--- Work item ---
Look through the material and copy each line holding "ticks".

--- Given information ---
##########

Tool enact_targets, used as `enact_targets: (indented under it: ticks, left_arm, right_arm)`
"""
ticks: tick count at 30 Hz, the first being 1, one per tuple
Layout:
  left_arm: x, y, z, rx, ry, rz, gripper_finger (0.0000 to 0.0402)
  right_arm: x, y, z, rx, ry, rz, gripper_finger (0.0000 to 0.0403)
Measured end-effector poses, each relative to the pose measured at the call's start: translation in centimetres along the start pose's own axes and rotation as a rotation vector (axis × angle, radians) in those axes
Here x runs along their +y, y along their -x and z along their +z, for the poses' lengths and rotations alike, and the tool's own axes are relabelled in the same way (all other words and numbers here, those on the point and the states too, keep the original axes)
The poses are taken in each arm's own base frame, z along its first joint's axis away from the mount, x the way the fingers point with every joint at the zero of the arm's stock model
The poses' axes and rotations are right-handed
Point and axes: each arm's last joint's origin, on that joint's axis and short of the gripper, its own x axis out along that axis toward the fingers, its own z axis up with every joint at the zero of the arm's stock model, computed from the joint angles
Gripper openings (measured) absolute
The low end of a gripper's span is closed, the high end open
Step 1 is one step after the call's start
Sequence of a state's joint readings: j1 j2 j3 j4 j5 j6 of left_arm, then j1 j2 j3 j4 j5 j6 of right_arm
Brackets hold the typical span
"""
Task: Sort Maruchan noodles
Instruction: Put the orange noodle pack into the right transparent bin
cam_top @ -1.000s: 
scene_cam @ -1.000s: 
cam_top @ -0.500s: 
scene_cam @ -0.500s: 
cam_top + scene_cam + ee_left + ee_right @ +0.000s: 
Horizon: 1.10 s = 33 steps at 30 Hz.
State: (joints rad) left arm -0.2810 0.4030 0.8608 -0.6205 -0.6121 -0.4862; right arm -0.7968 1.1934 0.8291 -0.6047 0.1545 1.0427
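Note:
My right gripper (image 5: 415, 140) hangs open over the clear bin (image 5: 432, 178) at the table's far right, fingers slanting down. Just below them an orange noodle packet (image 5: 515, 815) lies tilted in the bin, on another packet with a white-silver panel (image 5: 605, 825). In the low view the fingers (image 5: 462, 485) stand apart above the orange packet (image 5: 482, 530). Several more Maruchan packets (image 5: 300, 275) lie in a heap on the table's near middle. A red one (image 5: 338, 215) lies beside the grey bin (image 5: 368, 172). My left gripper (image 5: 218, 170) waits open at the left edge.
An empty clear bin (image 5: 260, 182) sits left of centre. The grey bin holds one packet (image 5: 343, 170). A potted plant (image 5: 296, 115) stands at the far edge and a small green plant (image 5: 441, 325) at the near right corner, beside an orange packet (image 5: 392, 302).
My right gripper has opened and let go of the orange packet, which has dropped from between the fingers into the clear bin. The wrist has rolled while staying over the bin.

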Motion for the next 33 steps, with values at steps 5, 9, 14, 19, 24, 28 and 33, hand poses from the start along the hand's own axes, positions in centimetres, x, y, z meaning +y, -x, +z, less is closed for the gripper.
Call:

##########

--- Answer space ---
Tool enact_targets, used as `enact_targets: (indented under it: ticks, left_arm, right_arm)`
ticks: tick count at 30 Hz, the first being 1, one per tuple

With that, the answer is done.